_TASK PROMPT_
Beginning with the line that holds "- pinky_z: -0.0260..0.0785" in the data below, give again every line through the one that holds "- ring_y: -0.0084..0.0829", exactly as written.

_DATA SHOWN_
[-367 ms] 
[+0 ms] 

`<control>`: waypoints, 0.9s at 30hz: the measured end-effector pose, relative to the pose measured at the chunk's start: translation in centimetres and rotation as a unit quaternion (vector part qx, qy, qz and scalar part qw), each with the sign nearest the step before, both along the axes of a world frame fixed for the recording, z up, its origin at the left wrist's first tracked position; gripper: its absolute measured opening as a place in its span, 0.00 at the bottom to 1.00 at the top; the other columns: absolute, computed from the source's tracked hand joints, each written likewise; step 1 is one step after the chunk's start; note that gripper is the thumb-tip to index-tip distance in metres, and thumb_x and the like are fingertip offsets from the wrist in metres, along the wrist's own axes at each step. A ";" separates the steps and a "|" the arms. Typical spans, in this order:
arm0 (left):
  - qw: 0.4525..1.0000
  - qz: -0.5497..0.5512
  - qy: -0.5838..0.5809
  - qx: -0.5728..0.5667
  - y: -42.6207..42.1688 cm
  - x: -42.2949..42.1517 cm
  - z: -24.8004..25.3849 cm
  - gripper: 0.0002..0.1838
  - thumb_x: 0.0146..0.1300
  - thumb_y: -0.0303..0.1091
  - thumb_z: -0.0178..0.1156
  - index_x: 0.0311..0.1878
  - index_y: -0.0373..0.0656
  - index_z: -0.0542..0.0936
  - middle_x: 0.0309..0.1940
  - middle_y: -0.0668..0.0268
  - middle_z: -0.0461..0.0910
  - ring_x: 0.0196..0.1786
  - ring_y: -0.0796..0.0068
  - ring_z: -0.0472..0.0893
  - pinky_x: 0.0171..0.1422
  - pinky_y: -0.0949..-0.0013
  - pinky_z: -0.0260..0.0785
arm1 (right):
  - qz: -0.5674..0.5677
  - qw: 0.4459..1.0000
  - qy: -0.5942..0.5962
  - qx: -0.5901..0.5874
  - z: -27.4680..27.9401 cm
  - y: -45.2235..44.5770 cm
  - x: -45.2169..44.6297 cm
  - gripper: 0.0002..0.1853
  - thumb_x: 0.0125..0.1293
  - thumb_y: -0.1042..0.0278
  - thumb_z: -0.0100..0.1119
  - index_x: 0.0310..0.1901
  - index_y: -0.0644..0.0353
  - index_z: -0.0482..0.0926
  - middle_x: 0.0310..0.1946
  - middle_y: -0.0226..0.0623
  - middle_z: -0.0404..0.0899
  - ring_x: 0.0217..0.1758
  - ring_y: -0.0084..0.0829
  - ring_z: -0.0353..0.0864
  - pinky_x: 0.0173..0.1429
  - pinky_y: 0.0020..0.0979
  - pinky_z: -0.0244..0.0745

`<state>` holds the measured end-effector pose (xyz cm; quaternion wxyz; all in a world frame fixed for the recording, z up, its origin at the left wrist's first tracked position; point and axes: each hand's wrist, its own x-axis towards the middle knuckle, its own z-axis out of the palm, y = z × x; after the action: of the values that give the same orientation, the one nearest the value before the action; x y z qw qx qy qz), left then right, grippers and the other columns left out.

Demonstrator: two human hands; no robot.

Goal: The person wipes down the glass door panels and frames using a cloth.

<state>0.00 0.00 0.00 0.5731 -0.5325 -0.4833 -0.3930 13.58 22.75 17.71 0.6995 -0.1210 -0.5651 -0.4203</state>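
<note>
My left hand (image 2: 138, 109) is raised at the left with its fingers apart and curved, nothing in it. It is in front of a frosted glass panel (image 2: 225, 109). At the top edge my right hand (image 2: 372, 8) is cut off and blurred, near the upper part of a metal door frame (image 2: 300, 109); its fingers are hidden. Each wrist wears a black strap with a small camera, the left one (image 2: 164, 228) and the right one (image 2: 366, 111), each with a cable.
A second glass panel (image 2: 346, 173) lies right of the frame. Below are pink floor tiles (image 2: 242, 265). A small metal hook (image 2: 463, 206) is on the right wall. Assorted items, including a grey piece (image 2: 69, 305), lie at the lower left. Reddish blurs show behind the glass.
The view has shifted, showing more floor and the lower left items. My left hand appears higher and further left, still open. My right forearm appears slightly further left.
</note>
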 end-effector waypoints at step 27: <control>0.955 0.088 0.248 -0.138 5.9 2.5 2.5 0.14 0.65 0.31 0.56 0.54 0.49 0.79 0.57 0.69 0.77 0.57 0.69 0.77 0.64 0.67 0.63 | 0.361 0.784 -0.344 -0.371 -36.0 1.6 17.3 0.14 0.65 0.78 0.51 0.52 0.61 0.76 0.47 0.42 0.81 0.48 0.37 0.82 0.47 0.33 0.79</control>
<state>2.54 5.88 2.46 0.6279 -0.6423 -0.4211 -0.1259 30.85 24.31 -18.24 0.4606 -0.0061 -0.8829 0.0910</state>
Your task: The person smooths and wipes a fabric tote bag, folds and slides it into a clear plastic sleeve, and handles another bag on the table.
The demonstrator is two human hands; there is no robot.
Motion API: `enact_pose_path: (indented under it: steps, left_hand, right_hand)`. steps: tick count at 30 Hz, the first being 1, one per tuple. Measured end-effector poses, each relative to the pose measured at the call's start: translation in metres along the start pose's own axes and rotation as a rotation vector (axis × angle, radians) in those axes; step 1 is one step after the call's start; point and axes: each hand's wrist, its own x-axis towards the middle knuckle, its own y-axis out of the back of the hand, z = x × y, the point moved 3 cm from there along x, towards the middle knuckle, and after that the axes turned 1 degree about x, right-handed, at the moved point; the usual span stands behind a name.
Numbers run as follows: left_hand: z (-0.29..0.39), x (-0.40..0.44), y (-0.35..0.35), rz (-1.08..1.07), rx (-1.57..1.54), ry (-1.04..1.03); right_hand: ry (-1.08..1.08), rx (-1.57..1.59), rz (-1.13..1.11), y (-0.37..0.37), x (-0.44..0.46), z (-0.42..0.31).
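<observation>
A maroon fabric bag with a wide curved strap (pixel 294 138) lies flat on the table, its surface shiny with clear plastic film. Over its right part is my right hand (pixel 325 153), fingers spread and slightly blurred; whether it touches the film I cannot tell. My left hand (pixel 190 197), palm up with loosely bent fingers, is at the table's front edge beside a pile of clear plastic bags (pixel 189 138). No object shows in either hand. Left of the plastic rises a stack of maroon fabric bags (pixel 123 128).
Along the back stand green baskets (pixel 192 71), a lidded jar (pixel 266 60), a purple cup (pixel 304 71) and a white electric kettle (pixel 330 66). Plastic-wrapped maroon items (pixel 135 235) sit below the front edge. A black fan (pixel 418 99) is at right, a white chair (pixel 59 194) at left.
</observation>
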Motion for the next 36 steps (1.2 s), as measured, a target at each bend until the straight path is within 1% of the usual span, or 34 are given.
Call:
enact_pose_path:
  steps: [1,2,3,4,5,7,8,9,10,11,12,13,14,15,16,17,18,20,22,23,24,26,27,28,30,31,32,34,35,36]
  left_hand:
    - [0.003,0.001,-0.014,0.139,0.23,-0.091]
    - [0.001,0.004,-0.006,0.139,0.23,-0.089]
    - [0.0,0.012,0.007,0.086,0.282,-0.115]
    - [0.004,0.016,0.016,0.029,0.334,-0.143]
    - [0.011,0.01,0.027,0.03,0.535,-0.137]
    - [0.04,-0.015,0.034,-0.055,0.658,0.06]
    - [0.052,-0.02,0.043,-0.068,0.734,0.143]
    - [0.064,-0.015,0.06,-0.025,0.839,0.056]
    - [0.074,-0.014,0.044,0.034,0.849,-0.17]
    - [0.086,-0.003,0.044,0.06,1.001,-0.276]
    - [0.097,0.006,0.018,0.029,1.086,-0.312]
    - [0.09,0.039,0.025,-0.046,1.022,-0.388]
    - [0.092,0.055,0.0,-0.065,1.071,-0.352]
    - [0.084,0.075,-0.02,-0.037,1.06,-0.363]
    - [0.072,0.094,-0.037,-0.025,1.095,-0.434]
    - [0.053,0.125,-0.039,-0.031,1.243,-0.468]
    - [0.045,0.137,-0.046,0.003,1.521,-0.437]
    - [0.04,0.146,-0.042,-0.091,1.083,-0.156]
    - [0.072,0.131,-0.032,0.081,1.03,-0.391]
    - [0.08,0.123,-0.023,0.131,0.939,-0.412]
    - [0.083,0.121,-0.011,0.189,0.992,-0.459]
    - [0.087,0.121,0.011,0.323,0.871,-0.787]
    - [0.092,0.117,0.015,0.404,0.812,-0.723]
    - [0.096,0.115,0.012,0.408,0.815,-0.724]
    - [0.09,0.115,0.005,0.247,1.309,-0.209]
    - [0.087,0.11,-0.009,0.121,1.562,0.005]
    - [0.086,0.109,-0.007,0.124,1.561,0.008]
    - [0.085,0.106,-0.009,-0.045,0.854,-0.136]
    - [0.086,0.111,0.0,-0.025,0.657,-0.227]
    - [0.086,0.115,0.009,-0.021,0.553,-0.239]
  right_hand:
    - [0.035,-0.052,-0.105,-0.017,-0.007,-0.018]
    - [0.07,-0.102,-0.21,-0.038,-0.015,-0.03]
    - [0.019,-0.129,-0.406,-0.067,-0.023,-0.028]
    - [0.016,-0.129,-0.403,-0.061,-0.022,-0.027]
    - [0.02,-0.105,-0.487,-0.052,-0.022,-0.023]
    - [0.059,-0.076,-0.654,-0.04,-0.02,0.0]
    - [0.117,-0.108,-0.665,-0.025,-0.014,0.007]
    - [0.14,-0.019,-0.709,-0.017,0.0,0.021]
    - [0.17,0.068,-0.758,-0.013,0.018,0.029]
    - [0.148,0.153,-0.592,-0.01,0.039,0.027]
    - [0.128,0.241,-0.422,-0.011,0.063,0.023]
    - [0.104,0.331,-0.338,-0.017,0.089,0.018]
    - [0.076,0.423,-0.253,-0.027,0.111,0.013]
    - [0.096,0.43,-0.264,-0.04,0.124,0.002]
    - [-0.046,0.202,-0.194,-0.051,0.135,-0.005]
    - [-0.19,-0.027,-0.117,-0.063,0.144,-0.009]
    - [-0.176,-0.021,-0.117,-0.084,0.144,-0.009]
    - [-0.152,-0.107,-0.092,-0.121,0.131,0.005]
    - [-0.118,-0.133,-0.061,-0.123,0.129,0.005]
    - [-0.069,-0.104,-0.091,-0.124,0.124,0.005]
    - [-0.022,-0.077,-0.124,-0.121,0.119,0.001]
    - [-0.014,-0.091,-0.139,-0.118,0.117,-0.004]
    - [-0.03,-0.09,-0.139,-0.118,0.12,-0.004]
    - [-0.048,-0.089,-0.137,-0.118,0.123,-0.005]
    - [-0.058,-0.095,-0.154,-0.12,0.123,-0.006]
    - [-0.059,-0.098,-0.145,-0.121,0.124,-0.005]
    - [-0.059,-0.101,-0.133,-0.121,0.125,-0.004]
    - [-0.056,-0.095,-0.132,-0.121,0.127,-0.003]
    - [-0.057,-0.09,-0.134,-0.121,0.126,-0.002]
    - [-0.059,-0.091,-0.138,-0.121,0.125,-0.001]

_ANSWER AREA_
  - pinky_z: -0.0260..0.0785
arm1 (right):
  - qz: -0.5674..0.5677
  - qw: 0.4459..1.0000
  - qy: -0.5942..0.5962
  - qx: -0.5901..0.5874
  - z: -27.4680..27.9401 cm
  - y: -45.2235..44.5770 cm
  - x: -45.2169..44.6297 cm
  - gripper: 0.0002..0.1853
  - thumb_x: 0.0125..0.1293
  - thumb_y: -0.1042..0.0278
  - thumb_z: -0.0100..0.1119
  - index_x: 0.0310..0.1901
  - index_y: -0.0644..0.0353
  - index_z: -0.0482..0.0926
  - middle_x: 0.0310..0.1946
  - middle_y: -0.0226..0.0623
  - middle_z: -0.0404..0.0899
  - ring_x: 0.0217..0.1758
  - ring_y: -0.0084..0.0829

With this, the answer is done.